Robert Earl Hughes was a tall, wall-eyed country boy who grew up in Missouri who became the heaviest human being alive, tipping the scales at over 1,041 pounds—that is, until July 10, 1958, when he was laid low by the measles and uremia at the age of 32. He died in his own mobile home in the parking lot of the Bremen Community Hospital.

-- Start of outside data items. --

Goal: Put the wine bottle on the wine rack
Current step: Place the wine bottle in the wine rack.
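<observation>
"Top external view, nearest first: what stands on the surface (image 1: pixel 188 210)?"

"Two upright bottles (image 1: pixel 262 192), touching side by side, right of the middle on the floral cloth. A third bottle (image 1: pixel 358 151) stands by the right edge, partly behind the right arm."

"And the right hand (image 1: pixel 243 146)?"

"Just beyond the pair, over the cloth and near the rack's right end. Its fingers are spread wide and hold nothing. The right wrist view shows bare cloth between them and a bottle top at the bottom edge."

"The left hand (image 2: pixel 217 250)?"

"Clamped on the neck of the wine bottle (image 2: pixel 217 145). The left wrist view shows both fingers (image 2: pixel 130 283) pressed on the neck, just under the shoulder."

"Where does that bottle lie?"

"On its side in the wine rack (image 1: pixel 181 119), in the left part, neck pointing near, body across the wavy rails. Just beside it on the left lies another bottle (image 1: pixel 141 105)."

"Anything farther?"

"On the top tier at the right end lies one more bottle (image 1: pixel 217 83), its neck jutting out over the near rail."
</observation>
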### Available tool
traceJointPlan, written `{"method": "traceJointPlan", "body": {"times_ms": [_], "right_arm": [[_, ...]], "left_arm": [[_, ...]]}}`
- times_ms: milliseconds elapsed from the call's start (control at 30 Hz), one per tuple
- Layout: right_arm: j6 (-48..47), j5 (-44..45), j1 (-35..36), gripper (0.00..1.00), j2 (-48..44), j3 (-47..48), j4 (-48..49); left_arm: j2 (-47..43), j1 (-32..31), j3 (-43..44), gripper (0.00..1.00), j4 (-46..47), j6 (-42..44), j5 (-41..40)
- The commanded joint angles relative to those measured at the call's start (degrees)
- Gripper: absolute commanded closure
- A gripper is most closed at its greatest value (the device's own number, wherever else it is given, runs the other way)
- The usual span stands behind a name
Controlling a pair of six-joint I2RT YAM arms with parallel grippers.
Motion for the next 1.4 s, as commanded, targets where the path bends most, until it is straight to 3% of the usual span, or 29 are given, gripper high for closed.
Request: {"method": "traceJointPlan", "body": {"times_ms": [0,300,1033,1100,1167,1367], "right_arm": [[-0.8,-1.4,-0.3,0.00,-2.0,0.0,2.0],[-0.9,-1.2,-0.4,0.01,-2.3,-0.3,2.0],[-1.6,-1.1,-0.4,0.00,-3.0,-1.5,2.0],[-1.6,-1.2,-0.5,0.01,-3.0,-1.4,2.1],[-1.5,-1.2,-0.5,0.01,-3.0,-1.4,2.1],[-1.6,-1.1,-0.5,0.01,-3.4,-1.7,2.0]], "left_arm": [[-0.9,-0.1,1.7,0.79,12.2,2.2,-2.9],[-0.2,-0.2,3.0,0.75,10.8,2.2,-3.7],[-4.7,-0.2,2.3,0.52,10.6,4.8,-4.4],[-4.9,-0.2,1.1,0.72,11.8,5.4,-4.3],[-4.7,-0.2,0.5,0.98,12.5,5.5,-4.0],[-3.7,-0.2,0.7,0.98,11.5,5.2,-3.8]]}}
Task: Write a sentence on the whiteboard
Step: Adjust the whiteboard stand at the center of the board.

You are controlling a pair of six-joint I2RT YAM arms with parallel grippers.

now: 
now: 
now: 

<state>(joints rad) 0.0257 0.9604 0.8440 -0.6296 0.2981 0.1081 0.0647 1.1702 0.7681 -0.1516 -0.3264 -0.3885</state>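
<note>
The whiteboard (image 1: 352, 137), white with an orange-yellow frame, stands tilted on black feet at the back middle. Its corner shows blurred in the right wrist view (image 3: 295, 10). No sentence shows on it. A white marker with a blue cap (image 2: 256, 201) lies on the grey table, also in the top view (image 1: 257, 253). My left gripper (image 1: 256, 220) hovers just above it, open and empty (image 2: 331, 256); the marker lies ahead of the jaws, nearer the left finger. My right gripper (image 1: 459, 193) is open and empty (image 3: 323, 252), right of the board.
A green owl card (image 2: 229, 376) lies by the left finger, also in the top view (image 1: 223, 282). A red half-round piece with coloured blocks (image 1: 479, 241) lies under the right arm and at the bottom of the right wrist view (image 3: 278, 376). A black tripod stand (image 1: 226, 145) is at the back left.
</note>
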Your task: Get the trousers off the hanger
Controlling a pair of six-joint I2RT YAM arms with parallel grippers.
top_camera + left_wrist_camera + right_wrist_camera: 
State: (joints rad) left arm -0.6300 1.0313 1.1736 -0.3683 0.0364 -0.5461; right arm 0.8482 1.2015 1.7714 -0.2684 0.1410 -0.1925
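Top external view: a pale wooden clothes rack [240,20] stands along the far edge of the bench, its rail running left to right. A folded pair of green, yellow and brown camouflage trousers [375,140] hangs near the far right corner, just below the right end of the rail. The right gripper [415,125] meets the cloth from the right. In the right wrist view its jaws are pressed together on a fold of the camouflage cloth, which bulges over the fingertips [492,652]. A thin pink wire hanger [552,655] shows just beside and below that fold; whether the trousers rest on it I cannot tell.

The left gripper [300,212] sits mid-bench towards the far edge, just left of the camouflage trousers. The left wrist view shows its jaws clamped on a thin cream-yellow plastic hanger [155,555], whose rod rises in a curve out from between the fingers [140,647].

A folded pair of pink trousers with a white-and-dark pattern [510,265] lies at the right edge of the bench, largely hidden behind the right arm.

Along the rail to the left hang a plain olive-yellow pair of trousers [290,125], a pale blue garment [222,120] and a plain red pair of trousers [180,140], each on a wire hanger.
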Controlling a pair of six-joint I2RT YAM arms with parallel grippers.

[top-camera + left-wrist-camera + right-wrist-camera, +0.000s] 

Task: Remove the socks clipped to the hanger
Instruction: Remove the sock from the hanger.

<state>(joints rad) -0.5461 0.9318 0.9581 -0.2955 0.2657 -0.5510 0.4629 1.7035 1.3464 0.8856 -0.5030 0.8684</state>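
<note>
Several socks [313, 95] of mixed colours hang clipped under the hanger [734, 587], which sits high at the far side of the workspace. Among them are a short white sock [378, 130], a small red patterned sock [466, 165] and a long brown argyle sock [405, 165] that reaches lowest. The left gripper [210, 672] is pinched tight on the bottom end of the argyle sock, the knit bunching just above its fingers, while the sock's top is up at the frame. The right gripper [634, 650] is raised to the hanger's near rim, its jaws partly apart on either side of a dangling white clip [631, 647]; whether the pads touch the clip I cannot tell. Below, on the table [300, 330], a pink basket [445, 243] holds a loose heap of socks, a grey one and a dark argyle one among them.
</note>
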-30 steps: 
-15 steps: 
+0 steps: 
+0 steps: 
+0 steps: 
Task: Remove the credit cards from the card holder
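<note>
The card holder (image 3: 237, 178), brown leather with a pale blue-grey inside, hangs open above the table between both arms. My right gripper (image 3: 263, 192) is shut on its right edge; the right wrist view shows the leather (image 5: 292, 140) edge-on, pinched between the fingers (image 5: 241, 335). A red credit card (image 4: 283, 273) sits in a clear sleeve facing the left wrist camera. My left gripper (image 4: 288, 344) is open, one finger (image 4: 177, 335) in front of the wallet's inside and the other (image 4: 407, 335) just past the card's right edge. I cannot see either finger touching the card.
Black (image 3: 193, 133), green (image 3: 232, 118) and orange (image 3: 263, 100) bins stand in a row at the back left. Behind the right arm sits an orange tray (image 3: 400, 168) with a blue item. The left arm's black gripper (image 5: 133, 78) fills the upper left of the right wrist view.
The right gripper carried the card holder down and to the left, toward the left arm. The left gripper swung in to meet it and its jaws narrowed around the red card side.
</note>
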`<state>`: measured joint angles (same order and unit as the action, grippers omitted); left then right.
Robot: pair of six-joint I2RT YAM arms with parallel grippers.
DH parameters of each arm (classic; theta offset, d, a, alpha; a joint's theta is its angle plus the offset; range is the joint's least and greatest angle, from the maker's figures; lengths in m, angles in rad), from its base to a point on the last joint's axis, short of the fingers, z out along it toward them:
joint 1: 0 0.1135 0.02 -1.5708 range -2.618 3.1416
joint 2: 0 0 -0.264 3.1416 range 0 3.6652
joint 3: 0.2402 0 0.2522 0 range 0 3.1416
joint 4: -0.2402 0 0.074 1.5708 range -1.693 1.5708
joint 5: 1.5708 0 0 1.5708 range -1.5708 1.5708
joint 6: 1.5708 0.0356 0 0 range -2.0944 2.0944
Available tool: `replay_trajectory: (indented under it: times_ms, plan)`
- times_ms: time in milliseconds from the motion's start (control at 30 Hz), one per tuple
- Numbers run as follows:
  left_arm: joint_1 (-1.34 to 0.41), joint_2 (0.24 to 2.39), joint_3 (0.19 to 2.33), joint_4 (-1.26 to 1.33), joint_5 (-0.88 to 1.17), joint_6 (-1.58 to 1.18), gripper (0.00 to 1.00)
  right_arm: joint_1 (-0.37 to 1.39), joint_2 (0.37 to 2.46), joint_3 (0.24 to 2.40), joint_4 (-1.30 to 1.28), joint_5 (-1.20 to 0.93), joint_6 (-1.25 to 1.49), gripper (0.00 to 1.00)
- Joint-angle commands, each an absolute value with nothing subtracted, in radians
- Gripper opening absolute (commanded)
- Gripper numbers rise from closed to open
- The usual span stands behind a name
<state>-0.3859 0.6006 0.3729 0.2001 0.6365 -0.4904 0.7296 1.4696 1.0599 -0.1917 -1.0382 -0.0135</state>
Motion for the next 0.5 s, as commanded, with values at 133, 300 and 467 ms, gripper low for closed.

Hughes was born in 1926 in Montecillo, Illinois and grew up around Fish Hook, Missouri. As a baby, a bout of whooping cough is thought to have damaged his thyroid gland, which caused him to rise to more than 200 pounds at age 6 and more than 500 pounds by age 13. As an adult, he was just over six feet tall with a waist measuring 122 inches. With his brother Guy as his carer, he joined a sideshow as a way to support himself. In 1956, he was shipped to New York to appear on television by an air freight company, which got special permission from the Civil Aeronautics Board to carry a human being.

Traveling with the Gooding Amusement Company in the summer of 1958, Hughes contracted measles while at the Nappanee fair and was brought to Bremen, where portable oxygen tanks were available (other hospitals had oxygen piped into the rooms). Attended by Dr Cecil R Burket, Hughes was thought to be responding well to treatment when he died suddenly of kidney failure after a week (July 3 – July 10).

The Huff funeral home took charge of the body. Marvin Siefer and Duwaine Elliott used old embalming equipment from the days when such things were done in the deceased’s own home. The body was shipped home to Missouri still in its bed. Hughes’ coffin was custom-made—naturally—steel-reinforced, said to be “as large as a piano case” and itself weighed 1,100 pounds. He is buried in Benville, Illinois.

The news traveled far and wide. Karl Bak, still a Bremen resident, caught the story while vacationing with family in Denmark.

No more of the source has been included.